Download or read book National Identity in 21st Century Cuban Cinema written by Dunja Fehimović and published by Springer. This book was released on 2018-08-10 with total page 290 pages. Available in PDF, EPUB and Kindle. Book excerpt: National Identity in 21st-Century Cuban Cinema tours early 21st-century Cuban cinema through four key figures—the monster, the child, the historic icon, and the recluse—in order to offer a new perspective on the relationship between the Revolution, culture, and national identity in contemporary Cuba. Exploring films chosen to convey a recent diversification of subject matters, genres, and approaches, it depicts a changing industrial landscape in which the national film institute (ICAIC) coexists with international co-producers and small, ‘independent’ production companies.
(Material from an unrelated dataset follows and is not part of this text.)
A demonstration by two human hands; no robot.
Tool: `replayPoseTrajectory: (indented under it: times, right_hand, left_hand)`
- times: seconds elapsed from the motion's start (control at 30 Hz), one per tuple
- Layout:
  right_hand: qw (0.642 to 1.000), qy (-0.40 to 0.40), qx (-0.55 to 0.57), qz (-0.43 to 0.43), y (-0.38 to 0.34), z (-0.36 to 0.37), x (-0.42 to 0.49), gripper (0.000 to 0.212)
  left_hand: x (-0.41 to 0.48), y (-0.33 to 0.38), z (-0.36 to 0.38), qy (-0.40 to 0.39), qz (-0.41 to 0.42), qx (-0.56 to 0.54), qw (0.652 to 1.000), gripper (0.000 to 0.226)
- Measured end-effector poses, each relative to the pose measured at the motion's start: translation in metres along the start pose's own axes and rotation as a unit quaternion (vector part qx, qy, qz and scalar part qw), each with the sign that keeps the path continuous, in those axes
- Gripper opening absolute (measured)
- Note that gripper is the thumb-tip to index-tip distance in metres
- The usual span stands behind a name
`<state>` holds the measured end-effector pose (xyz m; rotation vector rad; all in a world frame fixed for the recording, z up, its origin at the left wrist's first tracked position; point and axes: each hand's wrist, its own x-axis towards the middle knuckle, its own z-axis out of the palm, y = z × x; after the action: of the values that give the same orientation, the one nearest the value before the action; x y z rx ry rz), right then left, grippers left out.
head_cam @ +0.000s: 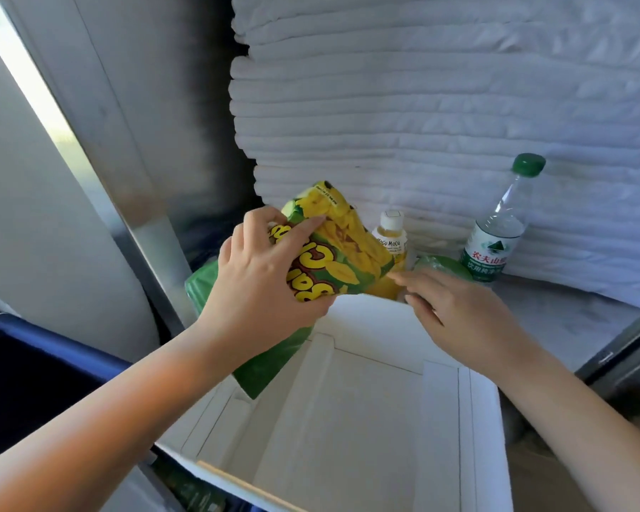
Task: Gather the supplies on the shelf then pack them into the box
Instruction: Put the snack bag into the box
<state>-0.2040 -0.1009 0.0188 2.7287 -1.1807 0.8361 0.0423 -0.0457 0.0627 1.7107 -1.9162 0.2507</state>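
While my left hand [263,275] grips the bag [340,249] just over the back edge of the box [348,419], my right hand [459,312] is loose, fingers out, near the bag's low corner. I think I should tip the bag flat and lay it down by one wall of the box, so the two bottles [496,238] at the back of the shelf [569,319] can fit too.

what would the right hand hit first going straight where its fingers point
Likely the lower corner of the snack bag, just ahead of the right hand; the small juice bottle stands behind, depth unclear.
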Motion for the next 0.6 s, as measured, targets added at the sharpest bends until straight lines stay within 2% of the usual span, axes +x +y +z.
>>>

By tracing the reappearance, reconfiguration, and recycling of national identity in recent fiction feature films, the book demonstrates that the spectre of the national haunts Cuban cinema in ways that reflect intensified transnational flows of people, capital, and culture. Moreover, it shows that the creative manifestations of this spectre screen—both hiding and revealing—a persistent anxiety around Cubanness even as national identity is transformed by connections to the outside world.